Même avec une baisse modérée des taux, le coût global de l’accession reste élevé. Exemple à Paris :
- Prix moyen d’un appartement : 510 000 €
- Apport de 20 % + emprunt sur 25 ans à 3,9 % = mensualité d’environ 2 150 €
- Une baisse de taux à 3,75 % réduit la mensualité de seulement 30–40 € — insignifiant face à la hausse des charges et des assurances
🌍 Un impact différent selon les pays
Pays | Type d’emprunt courant | Effet de la baisse de taux |
---|---|---|
Allemagne | Taux fixes longue durée | Aucun changement |
Espagne | Taux variables (Euribor) | Effet différé |
France | Taux fixes subventionnés | Impact faible |
Italie | Mixtes (fixes + variables) | Impact variable |
Pologne | Variables avec soutien public | Paiements en hausse |
Finlande | Taux variables | Forte hausse en 2024, stabilisation en 2025 |
🏠 L’explosion des loyers : une fausse alternative
Avec des prêts coûteux, de nombreux ménages se tournent vers la location. Mais là aussi, les loyers ont fortement augmenté :
- Dublin : +11 % sur un an
- Amsterdam : +9 %
- Milan : +7 %
- Prague : +13 %
Résultat : acheter devient inaccessible, mais louer aussi, ce qui entretient un cercle vicieux. Les jeunes actifs et primo-accédants sont particulièrement touchés.

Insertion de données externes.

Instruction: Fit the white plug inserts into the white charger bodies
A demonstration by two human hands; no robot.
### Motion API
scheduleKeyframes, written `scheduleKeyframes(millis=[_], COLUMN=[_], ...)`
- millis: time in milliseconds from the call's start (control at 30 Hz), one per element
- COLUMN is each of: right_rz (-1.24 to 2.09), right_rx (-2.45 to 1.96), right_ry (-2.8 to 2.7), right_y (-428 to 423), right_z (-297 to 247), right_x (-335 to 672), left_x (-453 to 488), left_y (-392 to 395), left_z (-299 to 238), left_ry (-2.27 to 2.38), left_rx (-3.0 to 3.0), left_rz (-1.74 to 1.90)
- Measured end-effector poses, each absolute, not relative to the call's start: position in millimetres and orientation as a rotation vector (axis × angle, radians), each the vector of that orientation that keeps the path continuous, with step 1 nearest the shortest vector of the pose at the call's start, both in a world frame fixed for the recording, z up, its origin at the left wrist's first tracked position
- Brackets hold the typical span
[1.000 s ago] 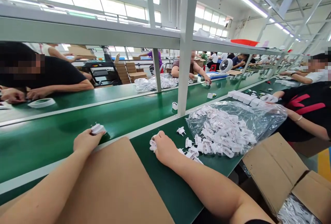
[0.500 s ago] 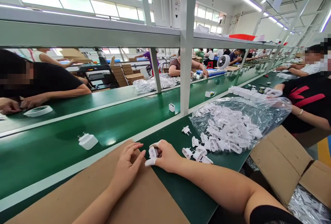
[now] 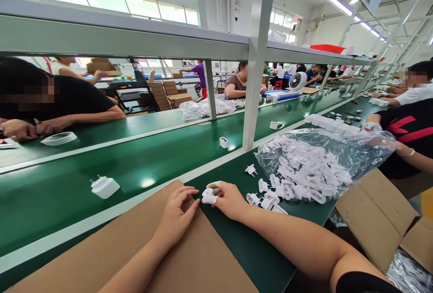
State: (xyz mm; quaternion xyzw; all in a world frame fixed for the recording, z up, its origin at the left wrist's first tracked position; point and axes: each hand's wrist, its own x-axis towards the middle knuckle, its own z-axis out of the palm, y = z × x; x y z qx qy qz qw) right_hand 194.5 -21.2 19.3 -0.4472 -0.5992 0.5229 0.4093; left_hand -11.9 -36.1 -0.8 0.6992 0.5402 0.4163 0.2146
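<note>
My right hand (image 3: 228, 200), with white covers on its thumb and fingertip, pinches a small white plug part (image 3: 207, 192) above the green bench. Most of that part is hidden by the fingers. My left hand (image 3: 177, 214) is beside it over a brown cardboard sheet (image 3: 135, 234), fingers stretched and thumb apart, holding nothing. Loose white two-pin plug parts (image 3: 267, 198) lie to the right of my right hand. Behind them, a clear plastic bag (image 3: 365, 148) spreads open under a heap of similar parts (image 3: 304, 162).
A white charger (image 3: 105, 187) and a small white housing (image 3: 223, 142) sit on the green conveyor belt (image 3: 142, 148). A metal post (image 3: 254, 81) rises at the bench edge. An open carton (image 3: 375, 216) stands lower right. Co-workers sit opposite and at right.
The plug part has turned in my right hand, and its slotted face no longer shows. The charger has shifted left along the belt. The whole view has swung slightly left.
</note>
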Motion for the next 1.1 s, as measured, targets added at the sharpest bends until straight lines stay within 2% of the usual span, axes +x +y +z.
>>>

📊 Perspectives et prévisions
D’après les analystes d’ING et d’Erste Group :
- Les taux de la BCE pourraient encore baisser d’ici fin 2025, jusqu’à 3,25 %
- Les effets réels sur les emprunteurs ne seront visibles qu’en 2026
- Les ménages les plus exposés restent les jeunes familles et les primo-accédants
Des mesures de soutien au logement sont envisagées dans plusieurs pays : aides à la construction, subventions ciblées, facilitation de l’accès au crédit — mais leur déploiement reste lent et incertain.
🧾 Conclusion
La baisse des taux par la BCE est un signal positif de détente monétaire, mais ses effets concrets sur les propriétaires sont limités à court terme. Les structures de prêt, les stratégies commerciales des banques, la dynamique des prix immobiliers et les rigidités du marché freinent la transmission des politiques monétaires.
Pour véritablement alléger le fardeau des ménages, l’Europe devra aller plus loin :
✅ Poursuivre la baisse des taux
✅ Stimuler l’offre immobilière
✅ Assouplir les conditions de crédit
En attendant, des millions de propriétaires européens continuent de faire face à des mensualités élevées, malgré les annonces de la BCE.